Davide non riusciva a crederci: quella lo sapeva che erano entrambi maggiorenni ormai?
Claudia obbediva in silenzio, del resto non era mai stata una ribelle, e non voleva litigare con sua madre. Bastò che una sola volta non rispettassero gli orari dati dalla donna, tra l'altro per una questione di traffico dovuto ad un incidente stradale, quindi non era certo colpa loro. Alla Signora non importò. Pretese di parlare con sua madre.
Era venuta a casa loro. Espressione piuttosto severa.
“Maria.” Chiamò sua madre per nome, le due erano sempre state amiche. Quindi il rispetto c'era, ma le sue parole furono comunque pesanti.
“Non voglio che tuo figlio esca ancora con la mia Claudia. Capito?”
La madre di Davide annuì senza dire molto altro. Il ragazzo dal divano osservava, in silenzio, le due donne mentre erano sedute sul tavolo in legno circolare, posto in salone, davanti l'angolo cottura.
“Mia figlia non si è ancora ripresa dalla delusione tremenda che l'ha fatta soffrire in questi mesi. L'ho so solo io quello che ha passato e quello che sta ancora passando. Perciò tieni lontano tuo figlio, se non vuoi che chiami i Carabinieri.”
“Guarda che io non le farei mai del male!” Replicò con voce alta Davide. Non sopportava tanto astio.

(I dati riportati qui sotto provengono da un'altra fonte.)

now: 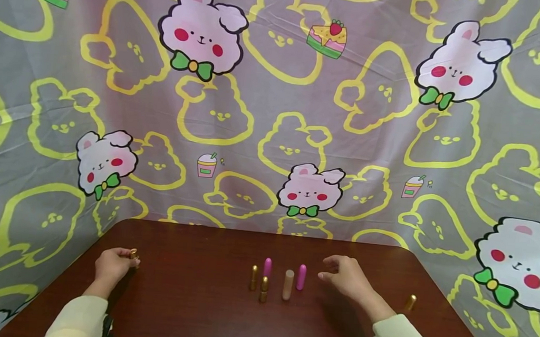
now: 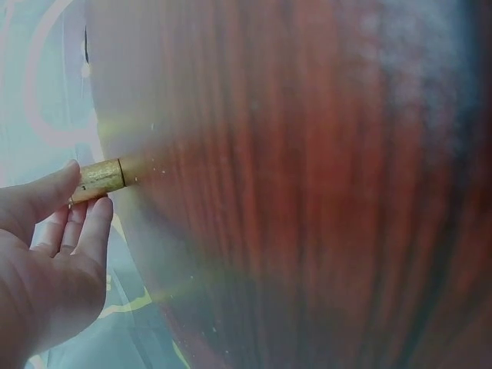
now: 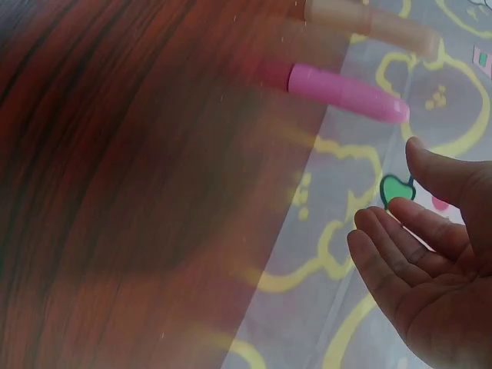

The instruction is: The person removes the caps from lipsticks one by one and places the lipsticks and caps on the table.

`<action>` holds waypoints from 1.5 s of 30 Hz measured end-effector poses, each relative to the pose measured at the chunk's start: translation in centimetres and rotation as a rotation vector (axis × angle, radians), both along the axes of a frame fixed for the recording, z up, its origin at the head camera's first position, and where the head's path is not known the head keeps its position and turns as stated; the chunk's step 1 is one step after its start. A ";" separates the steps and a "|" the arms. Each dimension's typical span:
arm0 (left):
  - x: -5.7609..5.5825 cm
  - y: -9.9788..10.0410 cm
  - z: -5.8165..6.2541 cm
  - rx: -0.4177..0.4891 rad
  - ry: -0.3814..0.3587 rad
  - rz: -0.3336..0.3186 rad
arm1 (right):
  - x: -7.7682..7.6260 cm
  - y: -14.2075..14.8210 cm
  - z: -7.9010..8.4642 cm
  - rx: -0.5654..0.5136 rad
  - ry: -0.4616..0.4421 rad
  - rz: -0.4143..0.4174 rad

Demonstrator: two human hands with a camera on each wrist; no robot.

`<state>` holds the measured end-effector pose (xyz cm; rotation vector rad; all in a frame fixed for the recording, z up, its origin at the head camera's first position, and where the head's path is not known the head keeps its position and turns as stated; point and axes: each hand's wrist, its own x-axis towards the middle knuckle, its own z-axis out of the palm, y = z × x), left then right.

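At the table's left side my left hand point(image 1: 112, 266) pinches a small gold lipstick tube point(image 2: 101, 179) between thumb and fingers. The tube's lower end faces the tabletop; whether it touches cannot be told. My right hand point(image 1: 349, 280) hovers over the table with fingers loosely bent and holds nothing. Nearest to it stands an upright pink tube with a rounded tip point(image 3: 347, 94), apart from the fingers. Left of that are a beige tube point(image 1: 288, 285), a second pink tube point(image 1: 268, 267) and two gold tubes, one in front point(image 1: 263, 289) and one behind point(image 1: 254, 278).
Another gold tube point(image 1: 411, 302) stands at the right, beyond my right forearm. The dark red-brown table point(image 1: 183, 299) has a patterned cloth point(image 1: 257, 93) hanging behind it and along both sides.
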<state>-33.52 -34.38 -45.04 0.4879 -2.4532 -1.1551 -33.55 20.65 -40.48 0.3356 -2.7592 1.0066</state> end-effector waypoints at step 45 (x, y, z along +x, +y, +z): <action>0.0 0.0 0.2 -0.019 -0.015 -0.011 | -1.6 -4.5 -2.4 -0.019 -0.003 0.129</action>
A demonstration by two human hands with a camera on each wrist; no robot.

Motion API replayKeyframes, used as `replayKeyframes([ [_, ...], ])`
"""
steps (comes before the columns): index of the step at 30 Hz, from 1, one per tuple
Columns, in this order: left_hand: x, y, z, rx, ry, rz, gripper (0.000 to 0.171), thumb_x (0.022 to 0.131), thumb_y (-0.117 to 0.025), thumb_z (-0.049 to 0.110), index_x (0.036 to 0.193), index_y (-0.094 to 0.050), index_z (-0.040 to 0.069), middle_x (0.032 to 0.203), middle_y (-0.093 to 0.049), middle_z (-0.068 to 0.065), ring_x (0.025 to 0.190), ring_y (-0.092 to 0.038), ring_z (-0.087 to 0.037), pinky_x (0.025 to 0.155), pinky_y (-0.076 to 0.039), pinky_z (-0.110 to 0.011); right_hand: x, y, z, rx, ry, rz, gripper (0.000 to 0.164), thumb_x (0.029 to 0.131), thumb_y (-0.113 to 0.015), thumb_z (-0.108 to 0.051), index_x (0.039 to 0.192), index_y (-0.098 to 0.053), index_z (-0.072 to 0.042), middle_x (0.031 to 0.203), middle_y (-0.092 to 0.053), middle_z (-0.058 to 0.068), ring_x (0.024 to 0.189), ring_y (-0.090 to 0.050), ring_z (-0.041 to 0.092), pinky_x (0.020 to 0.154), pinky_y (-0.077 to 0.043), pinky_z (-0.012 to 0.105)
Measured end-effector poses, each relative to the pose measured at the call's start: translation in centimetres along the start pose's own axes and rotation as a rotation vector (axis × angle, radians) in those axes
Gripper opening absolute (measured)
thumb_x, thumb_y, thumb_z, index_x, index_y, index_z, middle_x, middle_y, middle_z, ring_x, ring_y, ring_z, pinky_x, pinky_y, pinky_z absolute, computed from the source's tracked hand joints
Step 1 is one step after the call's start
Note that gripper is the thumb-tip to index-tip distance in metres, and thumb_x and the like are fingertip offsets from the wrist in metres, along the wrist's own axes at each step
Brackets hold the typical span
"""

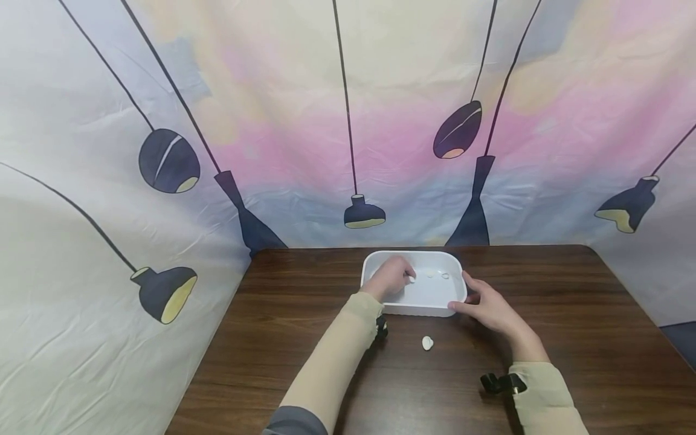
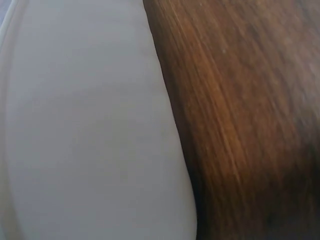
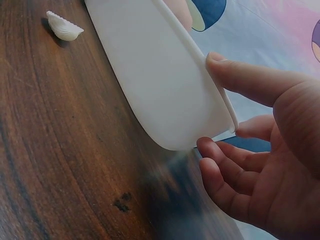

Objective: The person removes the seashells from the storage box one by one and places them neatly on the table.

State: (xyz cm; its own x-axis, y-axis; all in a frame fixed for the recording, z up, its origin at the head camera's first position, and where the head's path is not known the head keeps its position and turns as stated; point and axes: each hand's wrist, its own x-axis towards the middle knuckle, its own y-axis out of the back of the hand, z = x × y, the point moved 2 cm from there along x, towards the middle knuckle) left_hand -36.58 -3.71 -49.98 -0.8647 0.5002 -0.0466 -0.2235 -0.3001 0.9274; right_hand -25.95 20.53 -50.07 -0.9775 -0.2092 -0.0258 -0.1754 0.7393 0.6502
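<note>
A white rectangular tray [image 1: 426, 311] stands near the table's far edge. My left hand [image 1: 389, 277] reaches into its left half, fingers curled down and pinching a small white shell [image 1: 411, 280]. My right hand [image 1: 492, 305] grips the tray's right end, thumb on the front rim and fingers along the side; the right wrist view shows the thumb [image 3: 235, 70] on the rim. Toward the back right inside the tray lie two small pale pieces, one a shell-like piece [image 1: 445, 275]. A ribbed white seashell [image 3: 64, 26] rests on the table in front of the tray.
The dark wood table [image 1: 283, 332] extends to both sides of the tray. A cloth printed with hanging lamps [image 1: 364, 212] hangs behind the table's far edge. In the left wrist view, the tray's white wall [image 2: 95, 125] fills the left half.
</note>
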Motion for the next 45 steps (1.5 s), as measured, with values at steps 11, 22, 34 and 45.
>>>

“Sto parlando io. Ok?” Fece la madre fissandolo negli occhi e quasi gelandolo con lo sguardo. Davide sentì un brivido alla schiena, non era da lei un simile comportamento.
“Tranquilla Renata. Ci penso io a mio figlio. Tu, però, non alzare troppo i toni. Davide non è un criminale.”
“Chiedo scusa. Ma è stato più forte di me.”
Secondo Davide era tutt'altro che rilassata la donna, ma alla fine sua madre la invitò ad andare via, rassicurandola di nuovo.
Chiusa la porta si rassettò meglio i capelli lunghi e neri. Si voltò i suoi occhi grandi e neri, lo fissarono con espressione sorridente e comprensiva.
“Davide non devi sentirti minacciato. La povera Renata vuole solo essere sicura che sua figlia non faccia un'altra scelta sbagliata, non te la devi prendere. Tu, da quello che ho capito, sei l'unico ragazzo che ancora le gira intorno. Sta semplicemente difendendo sua figlia.”
“Capisco Ma.” Fece Davide con un certo furore. Quella storia non gli piaceva per nulla. “E io allora non ho sofferto secondo lei?”
La madre dopo essersi avvicinata gli prese la testa tra le mani calde, accarezzandogli amorevolmente le guancie.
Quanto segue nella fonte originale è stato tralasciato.